- **WHAT THIS TASK INVOLVES**
Find the lines of the listing that contain the string "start", and return them.

- **AVAILABLE DATA**
=== Begin Enclosure ===

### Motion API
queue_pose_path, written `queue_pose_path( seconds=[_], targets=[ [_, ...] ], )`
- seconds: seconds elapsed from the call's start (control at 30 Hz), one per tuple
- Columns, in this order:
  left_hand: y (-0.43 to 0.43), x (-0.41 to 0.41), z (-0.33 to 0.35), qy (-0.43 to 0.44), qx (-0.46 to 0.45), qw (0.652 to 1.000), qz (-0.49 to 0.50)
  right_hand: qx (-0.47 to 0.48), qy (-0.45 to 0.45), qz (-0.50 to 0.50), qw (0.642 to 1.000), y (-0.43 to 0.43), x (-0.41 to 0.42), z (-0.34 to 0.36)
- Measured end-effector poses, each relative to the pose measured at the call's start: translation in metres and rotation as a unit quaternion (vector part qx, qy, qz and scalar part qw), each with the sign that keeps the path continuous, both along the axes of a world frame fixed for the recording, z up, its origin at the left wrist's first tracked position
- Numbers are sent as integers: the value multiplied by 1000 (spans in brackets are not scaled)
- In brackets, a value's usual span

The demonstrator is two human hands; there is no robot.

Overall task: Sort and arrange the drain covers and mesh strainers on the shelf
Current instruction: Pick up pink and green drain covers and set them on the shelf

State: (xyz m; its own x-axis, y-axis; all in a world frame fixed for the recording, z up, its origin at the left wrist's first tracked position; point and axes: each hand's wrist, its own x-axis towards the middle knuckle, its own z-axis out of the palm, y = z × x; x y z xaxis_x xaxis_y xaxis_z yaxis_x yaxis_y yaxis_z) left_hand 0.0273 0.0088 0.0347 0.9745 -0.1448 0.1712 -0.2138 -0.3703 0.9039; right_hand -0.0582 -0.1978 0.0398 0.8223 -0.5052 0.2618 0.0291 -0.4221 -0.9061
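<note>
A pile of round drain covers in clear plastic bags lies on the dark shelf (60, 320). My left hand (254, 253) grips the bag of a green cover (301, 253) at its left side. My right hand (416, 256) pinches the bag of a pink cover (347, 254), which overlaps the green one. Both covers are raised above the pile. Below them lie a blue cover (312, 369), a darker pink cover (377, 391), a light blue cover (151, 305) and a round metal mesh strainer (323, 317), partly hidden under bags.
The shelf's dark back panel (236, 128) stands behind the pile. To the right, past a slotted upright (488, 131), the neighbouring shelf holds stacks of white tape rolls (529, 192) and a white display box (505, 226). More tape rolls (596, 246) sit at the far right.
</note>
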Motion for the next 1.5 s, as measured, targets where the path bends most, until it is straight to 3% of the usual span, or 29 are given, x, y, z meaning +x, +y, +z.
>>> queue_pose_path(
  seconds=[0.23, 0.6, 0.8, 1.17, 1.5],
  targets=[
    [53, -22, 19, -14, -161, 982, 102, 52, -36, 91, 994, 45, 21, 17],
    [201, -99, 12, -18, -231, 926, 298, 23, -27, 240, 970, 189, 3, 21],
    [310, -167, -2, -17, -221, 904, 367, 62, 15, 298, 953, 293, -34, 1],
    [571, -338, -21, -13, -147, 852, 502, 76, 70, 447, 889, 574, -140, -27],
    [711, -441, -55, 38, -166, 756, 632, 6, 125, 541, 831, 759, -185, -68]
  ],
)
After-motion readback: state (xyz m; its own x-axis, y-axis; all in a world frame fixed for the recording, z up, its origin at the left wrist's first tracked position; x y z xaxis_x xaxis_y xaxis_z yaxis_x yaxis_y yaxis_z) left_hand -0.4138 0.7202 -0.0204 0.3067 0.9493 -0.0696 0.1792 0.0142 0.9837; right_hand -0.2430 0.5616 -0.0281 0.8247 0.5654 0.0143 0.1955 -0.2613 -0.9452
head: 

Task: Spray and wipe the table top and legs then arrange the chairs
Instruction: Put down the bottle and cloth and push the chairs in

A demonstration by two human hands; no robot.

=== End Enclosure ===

- **SOLUTION**
- seconds: seconds elapsed from the call's start (control at 30 Hz), one per tuple
- Measured end-effector poses, each relative to the pose measured at the call's start: translation in metres and rotation as a unit quaternion (vector part qx, qy, qz and scalar part qw), each with the sign that keeps the path continuous, both along the axes of a world frame fixed for the recording, z up, its origin at the left wrist's first tracked position

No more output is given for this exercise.